⟨

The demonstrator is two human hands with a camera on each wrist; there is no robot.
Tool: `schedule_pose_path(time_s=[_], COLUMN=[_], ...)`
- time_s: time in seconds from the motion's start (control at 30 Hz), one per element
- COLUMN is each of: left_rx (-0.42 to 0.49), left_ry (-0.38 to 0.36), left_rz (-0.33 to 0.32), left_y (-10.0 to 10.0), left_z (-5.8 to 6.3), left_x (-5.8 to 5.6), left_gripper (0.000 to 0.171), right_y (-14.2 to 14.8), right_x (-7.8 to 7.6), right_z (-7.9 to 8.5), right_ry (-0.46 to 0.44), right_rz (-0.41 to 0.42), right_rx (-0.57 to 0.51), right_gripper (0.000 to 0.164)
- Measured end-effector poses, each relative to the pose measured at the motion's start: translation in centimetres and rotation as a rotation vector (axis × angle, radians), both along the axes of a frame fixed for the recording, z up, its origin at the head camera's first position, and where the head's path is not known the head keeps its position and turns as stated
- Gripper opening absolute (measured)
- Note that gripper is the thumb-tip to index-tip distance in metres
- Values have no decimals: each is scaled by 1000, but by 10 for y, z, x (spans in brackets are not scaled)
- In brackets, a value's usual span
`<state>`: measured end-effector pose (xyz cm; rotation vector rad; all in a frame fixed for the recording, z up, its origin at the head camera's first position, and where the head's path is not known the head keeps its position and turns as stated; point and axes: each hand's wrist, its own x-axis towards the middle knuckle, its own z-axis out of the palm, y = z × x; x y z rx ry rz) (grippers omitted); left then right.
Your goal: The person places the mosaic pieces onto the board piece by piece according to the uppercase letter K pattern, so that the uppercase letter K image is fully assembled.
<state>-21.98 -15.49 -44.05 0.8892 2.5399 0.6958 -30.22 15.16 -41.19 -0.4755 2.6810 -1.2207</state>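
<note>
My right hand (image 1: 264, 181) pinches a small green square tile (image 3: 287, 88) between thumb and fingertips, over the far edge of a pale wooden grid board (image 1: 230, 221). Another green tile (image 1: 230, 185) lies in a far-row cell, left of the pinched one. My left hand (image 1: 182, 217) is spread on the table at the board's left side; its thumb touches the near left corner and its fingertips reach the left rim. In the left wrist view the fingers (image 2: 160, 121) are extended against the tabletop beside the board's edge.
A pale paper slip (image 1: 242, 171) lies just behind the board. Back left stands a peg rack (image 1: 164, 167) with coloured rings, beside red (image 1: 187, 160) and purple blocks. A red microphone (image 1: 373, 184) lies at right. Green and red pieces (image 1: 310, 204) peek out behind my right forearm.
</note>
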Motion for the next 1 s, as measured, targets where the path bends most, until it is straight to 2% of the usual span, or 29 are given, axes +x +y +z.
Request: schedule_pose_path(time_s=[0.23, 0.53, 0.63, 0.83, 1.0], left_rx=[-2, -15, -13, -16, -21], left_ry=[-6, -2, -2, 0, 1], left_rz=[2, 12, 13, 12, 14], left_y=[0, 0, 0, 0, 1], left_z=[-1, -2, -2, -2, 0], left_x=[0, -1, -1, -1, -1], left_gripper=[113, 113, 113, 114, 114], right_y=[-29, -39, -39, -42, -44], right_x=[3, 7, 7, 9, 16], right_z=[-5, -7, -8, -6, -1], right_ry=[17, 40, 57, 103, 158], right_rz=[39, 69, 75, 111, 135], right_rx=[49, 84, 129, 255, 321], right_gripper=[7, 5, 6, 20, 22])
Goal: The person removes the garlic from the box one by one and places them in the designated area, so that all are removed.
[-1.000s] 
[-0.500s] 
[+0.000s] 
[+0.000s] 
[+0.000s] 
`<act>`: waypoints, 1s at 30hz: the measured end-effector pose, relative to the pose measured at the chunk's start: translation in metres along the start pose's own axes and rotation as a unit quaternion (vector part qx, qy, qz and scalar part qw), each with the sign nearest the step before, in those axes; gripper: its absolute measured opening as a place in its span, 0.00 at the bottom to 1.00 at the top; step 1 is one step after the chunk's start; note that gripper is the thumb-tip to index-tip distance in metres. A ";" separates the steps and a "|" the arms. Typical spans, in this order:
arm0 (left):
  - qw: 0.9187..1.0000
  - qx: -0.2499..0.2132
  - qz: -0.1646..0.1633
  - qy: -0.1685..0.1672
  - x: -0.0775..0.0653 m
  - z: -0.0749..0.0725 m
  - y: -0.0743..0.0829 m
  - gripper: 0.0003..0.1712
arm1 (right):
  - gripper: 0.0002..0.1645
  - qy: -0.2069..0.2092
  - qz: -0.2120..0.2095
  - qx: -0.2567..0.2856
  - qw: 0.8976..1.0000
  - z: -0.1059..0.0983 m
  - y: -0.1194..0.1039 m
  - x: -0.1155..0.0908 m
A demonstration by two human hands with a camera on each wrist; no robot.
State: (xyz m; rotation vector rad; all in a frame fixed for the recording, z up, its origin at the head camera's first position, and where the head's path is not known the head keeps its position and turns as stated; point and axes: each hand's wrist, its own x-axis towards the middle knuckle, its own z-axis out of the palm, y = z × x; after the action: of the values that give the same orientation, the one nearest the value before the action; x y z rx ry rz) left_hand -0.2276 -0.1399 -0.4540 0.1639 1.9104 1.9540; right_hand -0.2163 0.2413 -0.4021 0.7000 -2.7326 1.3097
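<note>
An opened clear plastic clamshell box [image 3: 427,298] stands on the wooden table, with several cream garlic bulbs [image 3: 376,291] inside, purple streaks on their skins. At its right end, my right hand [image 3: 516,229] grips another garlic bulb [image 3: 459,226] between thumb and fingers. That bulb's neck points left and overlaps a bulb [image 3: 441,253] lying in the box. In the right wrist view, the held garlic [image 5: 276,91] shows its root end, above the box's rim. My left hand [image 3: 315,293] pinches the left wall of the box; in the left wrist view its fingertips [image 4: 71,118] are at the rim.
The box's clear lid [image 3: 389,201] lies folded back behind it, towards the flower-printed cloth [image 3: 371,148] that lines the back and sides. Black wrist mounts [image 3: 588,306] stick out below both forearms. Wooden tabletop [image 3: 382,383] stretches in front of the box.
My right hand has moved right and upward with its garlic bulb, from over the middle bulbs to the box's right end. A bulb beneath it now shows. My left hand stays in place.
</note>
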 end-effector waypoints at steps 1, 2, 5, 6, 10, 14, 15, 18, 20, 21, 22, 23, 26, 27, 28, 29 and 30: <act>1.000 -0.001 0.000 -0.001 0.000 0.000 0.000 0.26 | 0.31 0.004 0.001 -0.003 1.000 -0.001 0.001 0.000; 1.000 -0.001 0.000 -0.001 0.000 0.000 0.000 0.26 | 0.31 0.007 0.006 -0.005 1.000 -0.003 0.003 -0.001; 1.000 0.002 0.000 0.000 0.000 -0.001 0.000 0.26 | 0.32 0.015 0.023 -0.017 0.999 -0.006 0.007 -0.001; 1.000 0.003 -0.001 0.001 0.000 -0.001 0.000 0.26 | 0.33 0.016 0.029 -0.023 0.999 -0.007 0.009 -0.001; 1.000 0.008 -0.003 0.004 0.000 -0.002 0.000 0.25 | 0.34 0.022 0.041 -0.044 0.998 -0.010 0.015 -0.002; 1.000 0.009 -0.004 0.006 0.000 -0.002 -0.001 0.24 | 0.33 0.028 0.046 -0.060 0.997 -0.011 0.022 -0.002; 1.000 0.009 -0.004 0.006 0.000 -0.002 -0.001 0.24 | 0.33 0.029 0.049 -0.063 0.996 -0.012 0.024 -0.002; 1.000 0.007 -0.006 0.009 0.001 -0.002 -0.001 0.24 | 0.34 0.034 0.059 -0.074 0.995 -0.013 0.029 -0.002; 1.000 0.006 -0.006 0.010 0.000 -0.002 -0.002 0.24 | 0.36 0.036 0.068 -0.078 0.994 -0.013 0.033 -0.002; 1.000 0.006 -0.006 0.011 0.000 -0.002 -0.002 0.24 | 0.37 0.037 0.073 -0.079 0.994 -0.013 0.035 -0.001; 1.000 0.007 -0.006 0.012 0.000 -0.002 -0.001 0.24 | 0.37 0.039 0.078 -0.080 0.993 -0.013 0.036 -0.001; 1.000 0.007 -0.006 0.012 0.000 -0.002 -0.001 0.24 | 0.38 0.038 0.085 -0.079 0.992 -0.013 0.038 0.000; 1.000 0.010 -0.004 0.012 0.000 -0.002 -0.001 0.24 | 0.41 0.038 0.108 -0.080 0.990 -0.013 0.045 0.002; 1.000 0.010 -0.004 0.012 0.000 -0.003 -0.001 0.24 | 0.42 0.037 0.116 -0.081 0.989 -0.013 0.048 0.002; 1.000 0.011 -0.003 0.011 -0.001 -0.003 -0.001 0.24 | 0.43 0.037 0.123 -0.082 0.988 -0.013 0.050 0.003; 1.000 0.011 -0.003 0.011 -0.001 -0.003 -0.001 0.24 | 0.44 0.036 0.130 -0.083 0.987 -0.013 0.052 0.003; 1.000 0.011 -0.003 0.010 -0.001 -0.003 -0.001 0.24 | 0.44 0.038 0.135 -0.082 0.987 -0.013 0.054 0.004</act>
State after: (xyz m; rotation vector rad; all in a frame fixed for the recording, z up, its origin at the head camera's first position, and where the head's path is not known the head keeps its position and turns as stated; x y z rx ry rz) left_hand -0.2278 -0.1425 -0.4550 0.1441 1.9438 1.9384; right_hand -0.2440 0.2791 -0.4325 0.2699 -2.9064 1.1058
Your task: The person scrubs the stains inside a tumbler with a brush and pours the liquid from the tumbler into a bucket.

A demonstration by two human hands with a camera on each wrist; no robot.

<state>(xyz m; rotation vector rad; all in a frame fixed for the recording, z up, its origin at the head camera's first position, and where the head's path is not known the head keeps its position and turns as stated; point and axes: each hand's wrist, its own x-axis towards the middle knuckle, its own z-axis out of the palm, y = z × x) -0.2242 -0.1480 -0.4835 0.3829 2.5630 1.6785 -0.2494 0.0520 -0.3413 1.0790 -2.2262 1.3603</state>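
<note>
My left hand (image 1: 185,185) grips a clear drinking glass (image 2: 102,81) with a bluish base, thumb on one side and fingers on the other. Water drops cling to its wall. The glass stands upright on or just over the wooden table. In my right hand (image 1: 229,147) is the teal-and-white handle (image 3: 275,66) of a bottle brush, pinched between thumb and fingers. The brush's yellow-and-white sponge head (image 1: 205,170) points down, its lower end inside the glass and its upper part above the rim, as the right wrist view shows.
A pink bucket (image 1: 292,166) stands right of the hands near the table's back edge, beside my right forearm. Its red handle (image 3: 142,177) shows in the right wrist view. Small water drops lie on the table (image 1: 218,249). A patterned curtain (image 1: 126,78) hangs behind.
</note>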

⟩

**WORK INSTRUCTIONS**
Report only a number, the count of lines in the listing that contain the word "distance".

**ANSWER BELOW**
2